# Topics > Entities > Personalities >  Peter William Holden

## Airicist

Personal website - peter-william-holden.com

youtube.com/686f6c64656e

vimeo.com/user1249888

linkedin.com/in/peter-william-holden-a10895103

Projects:

kinetic art

----------


## Airicist

Peter William Holden presents "AutoGene"
February 3, 2009




> Dimensions; 450 x 450 x 80 cm.
> Materials; umbrellas, Computers, Compressed Air Components.
> 
> Giving a first impression of a simple commodity sculpture, “AutoGene” lures the viewer into a false sense of security, which is then, at the flick of a switch, rapidly dispelled. The seemingly mundane umbrellas are transformed into magical, kinetic objects. The circular arrangement combined with the striking contrast produced as the umbrellas expand and contract engender the formation of abstract ephemeral patterns, which are seemingly governed by the accompanying music. The viewer is obliged to re-evaluate the sculpture, inviting comparisons with dance and animation as the mechanical pixels complete their choreographed movement through time and space.

----------


## Airicist

Peter William Holden presents "Arabesque"
February 3, 2009




> Dimensions; 450 x 450 x 150 cm. Materials; Composite plastic, Computers, Compressed Air Components.
> 
> In my recent work I have concerned myself not only with the sculpting of three dimensions but also with a fourth: the dimension of time. I have attempted to create kinetic works that evolve, adapt and regress. Work which falls somewhere between conventional notions of pictorial art and a kind of performance. “Arabesque” is the natural continuation of this exploration – a real time animation.
> 
> With its roots in Mary Shelly’s “Frankenstein” and the alchemist’s laboratory, the installation presents itself as a mechanical flower: a simulacrum of nature.

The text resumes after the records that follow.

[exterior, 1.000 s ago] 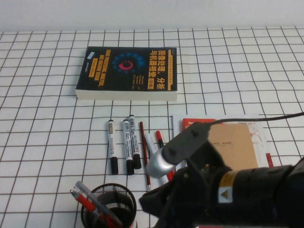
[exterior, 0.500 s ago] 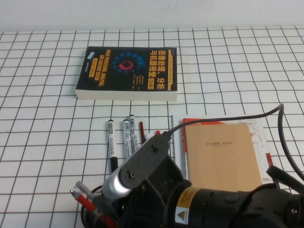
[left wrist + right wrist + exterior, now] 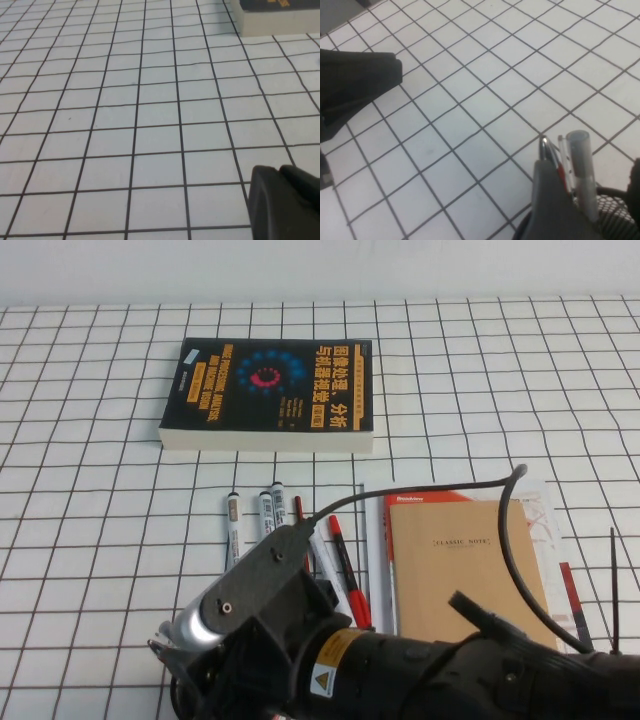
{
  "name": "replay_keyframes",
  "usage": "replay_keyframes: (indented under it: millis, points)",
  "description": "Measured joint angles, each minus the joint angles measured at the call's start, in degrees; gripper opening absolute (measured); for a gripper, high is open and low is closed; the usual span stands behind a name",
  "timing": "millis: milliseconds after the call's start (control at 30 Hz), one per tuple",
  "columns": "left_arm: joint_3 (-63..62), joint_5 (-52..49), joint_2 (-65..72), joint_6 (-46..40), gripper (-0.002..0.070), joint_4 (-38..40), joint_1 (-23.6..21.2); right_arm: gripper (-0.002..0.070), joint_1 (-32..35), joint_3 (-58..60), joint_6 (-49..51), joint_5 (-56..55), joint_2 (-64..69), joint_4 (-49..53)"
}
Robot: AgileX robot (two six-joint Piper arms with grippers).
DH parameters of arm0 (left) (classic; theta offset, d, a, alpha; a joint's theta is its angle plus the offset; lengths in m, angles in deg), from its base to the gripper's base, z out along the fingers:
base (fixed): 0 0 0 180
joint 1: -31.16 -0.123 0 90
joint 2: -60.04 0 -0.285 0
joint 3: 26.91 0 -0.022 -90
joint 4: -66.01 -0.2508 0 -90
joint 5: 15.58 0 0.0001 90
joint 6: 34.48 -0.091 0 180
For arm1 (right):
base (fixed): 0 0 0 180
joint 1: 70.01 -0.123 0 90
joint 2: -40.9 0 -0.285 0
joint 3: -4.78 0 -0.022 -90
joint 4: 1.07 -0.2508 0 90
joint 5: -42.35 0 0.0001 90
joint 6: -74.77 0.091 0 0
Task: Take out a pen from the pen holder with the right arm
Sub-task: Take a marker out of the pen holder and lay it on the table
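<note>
The black mesh pen holder (image 3: 615,217) stands at the table's near edge, almost wholly hidden under my right arm (image 3: 300,640) in the high view. Only some pen tips (image 3: 160,646) stick out on its left. In the right wrist view my right gripper (image 3: 592,200) is open just above the holder. A grey pen (image 3: 580,165) and a red pen (image 3: 561,172) stand between its fingers (image 3: 550,200), nearer to one of them. My left gripper (image 3: 285,202) hovers over bare gridded table, its fingers together with nothing in them.
A thick black book (image 3: 268,390) lies at the back. Several markers (image 3: 268,515) and a red pen (image 3: 345,560) lie in a row mid-table, with a tan notebook (image 3: 465,565) to their right. A dark robot part (image 3: 355,85) shows in the right wrist view.
My right arm has swung left and now covers the pen holder. Its jaws have gone from shut to open around the pens.
</note>
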Motion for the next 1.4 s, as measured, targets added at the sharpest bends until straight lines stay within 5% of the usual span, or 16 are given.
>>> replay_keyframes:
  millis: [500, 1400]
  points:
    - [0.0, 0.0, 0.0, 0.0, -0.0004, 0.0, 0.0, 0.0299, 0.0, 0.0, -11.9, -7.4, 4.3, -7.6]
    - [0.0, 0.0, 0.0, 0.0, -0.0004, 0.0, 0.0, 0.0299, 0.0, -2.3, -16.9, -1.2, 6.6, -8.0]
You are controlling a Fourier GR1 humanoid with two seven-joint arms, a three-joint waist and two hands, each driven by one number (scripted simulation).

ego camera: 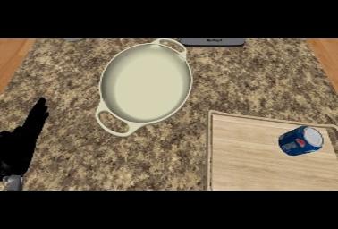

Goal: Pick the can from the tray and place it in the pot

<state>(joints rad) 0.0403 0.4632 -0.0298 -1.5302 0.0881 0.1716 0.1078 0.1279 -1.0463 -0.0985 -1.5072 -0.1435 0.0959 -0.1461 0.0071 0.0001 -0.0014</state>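
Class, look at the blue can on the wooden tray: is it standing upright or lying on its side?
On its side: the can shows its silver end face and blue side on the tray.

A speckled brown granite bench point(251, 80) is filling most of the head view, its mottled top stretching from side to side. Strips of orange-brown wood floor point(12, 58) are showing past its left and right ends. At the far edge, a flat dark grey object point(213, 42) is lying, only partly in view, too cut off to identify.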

Life sized human body parts, impaled upon steel, move and sway and dance. The limbs, translucent and livid, bare their internal robotic mechanisms to the gaze of the viewer. The wiring itself is an aesthetic expression deliberately integrated into the installation to bring chaotic lines of abstract form to contrast with the organized symmetry of the body parts.
> 
> The lifeblood of this organism is air and when activated this air flows invisibly, bestowing movement to these mechanisms and its presence is only betrayed when exhaled loudly from the valves attached to the serpentine air hose.This combined with the rattle of relays and the tandem clattering of pistons to produce a hyper-modern accompaniment to the music of Strauss.
> 
> Part cinema, part theatre, “Arabesque” can be viewed form a multitude of angles, revealing a kaleidoscope of beautiful shapes and patterns created from the human form.

----------


## Airicist

Peter William Holden presents "SoleNoid Beta"
November 27, 2009




> Shoes, Industrial Computer, Compressed Air Components
> 4.5m x 4.5m x 0.5m
> 
> Eight tap shoes are set in a symmetrical circular pattern. This allows the kinetic elements of the installation to produce three-dimensional sounds in relation to the listener / observer. The shoes are attached to simple robotic structures which utilize pneumatic actuators and solenoid valves. This enables the shoes to be moved in a multitude of ways with each movement having a distinct characteristic sound. The movements of the shoes are sequenced with a computer to produce an auditory performance. The installation itself works in two ways either as a pre-programmed piece performed by the machine alone or it can be played via a control panel by members of the public. The 16 key control panel functions like a sequencer with each key triggering a short loop of movements / sounds, these sounds and movements can easily be patched together to produce a composition.

----------


## Airicist

Peter William Holden presents "Vicious Circle"
May 2, 2012




> Choreographic installation
> Materials: Composite plastic, Computer, Compressed Air Components, Mp3 Player.
> Dimensions: 5m x 4m x 1.50m
> 
> “Vicious Circle” is inspired by the “The Industrial Revolution” and the subsequent changes in human development brought about by that revolution. It is a brutalist robotic structure and it is a representation of some of the fears I have with technology. The motion of the machine reminds me of the relentless movement of progress as the machine moves to its predetermined program, ignorant of its environment and unwilling to stop if anything gets in its way. Though paradoxically it is possible to see beauty within its movements as the life size cast hands rise and fall forming a swarm that flocks together like birds in a choreographed dance to Prokofiev’s “Dance of the knights". Thus reminding me that technology is a double edged sword and we / humanity have the possibility to decide which direction it will take.

----------


## Airicist

Festival Gamerz 09 - Peter William Holden
December 19, 2013

----------


## Airicist

Dance Machines : Peter William Holden
September 23, 2014




> A short film of Peter William Holdens robot installation showing during the Merge Festival.
> 
> Free Entry. Opening hours 12 to 7pm Wednesday - Sunday. Showing until the12th October.
> 
> Filmed and edited for Merge Festival by Tommo.
> 
> Please see website for more details : mergefestival.co.uk

----------


## Airicist

Peter William Holden presents "Critical Mass"
July 17, 2015




> Choreographic Installation
> Materials: Hats, Computers, Delta Robots, Compressed Air Components, Mp3 Player
> Dimensions: 5m x 5m x 2.5m

----------